Director, Research Program Management

About Ananke Therapeutics

Ananke Therapeutics is a well-funded, early-stage platform biotechnology company based in Cambridge, MA. In ancient Greek mythology, Ananke was the goddess of fate and necessity. At Ananke Therapeutics, we seek to modulate RNA fate with a novel therapeutic approach capable of transforming the druggable target landscape and providing life-saving medicines for patients in need. We are working at the cutting edge of RNA therapeutics to architect a best-in-class, novel drug discovery engine leveraging modern approaches in biology, chemistry, and technology.

The Role

We are building a world-class foundational team, that is fully enabled to drive science and build company culture in collaboration with a highly experienced leadership team. Reporting directly to the Chief Scientific Officer, you will be responsible for partnering across internal and external teams to oversee our programs from early discovery through IND.

How You Will Contribute

As Director, Research Program Management you will act as an integrator across Discovery Biology and Drug Discovery. In this critical role, you will provide both strategic and operational insights to enable the successful progression and execution of our research programs.

Key Responsibilities

• Develop and coordinate resource and budget planning across research to ensure adequate resources are applied based on priorities.
• Act as an integrator and facilitate effective science-based business decisions including the development of scenarios, highlighting interdependencies, and downstream impact such as effects on critical path.
• Drive and manage relationships with CROs by proactively connecting with the internal team and CROs on timelines, progress, roadblocks, and maintaining accountability.
• Management of the operations strategy, timelines, cost, risk assessment and mitigation associated with the Research Plan.
• Partner with CSO, EVP of Drug Discovery, VP of Discovery Biology, and internal project team leaders to develop an integrated and holistic Research Plan.
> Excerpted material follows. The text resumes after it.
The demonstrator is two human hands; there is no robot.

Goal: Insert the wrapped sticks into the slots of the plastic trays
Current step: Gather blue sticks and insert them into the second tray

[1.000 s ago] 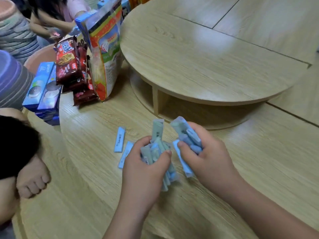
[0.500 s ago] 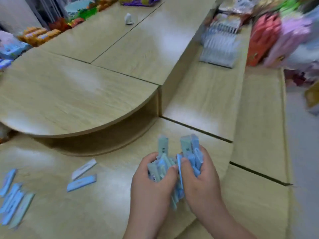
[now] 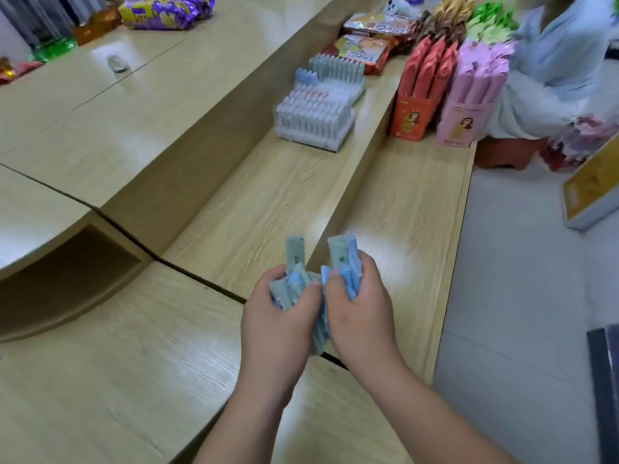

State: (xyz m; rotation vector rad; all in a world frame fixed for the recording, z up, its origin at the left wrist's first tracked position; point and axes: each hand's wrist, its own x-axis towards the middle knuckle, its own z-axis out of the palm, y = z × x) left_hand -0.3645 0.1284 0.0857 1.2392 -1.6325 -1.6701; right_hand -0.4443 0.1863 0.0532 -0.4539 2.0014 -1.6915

Required Experience & Skills

• Ability to lead the development of critical path analysis and scenario planning
• Ph.D. in the life sciences
• Expertise in early discovery and drug development through IND
• Experience managing and leading matrix cross-functional teams, including CROs and other external resources
• Mastery of project management tools and principles
• At least 10 years of experience in biopharma with at least 5 years of scientific project and/or program leadership experience

Core Competencies

• Integrity. Does not cut corners ethically. Earns trust and maintains confidences. Does what is right not just what is politically expedient. Speaks plainly and truthfully. Follows through on commitments. Expects a high level of personal and team performance.
• Teamwork. Proactively engages team members. Works cooperatively to establish a collaborative work environment. Solicits and responds well to constructive feedback. Possesses superior written and oral communication skills with the ability to clearly and concisely articulate ideas and opinions.
• Critical Thinking. Committed to a continual learning mindset. Demonstrates the ability to process new information and emerging data, independently draw insightful conclusions, and determine the most impactful next steps.
• Agility. Adjusts quickly to changing strategic and tactical priorities. Comfortable with ambiguity and dynamic, data-driven decision-making.
• Action-Oriented. Moves quickly and proactively with a strong work ethic to produce high-quality results while fostering a positive work environment. Focuses on key priorities. Demonstrates tenacity and willingness to go the distance to get the job done.
• Creativity & Innovation. Generates new and creative approaches to problem-solving. Positive ‘can-do’ attitude without compromising objectivity. Views the toughest challenges as the greatest opportunities for personal growth and company innovation.

Our Commitment to You

• Professional development opportunities in the form of coaching, mentorship, and training to grow leaders at all levels of the organization.
• Comprehensive benefits package including medical, dental, vision, 401(k), disability, and life insurance, family leave, and flexible paid time off.
• High potential to have a significant impact on drug discovery and patient outcomes.
• Competitive compensation package including salary and company ownership in the form of equity option grants to align incentives and enable financial participation in company success.
• Full participation in a fun and innovative start-up environment that emphasizes scientific rigor, operational excellence, and accomplishment of company objectives and key outcomes (not watching the clock).
• A diverse and inclusive company culture where people are considered the most important asset, team members’ unique skills and experiences are respected, and the best ideas are supported.

At Ananke, everyone belongs.

We are an equal opportunity employer, committed to diversity and inclusion. We do not discriminate on the basis of race, religion, color, gender, sexual orientation, age, marital status, national origin, veteran status, disability status or any characteristic protected under applicable law.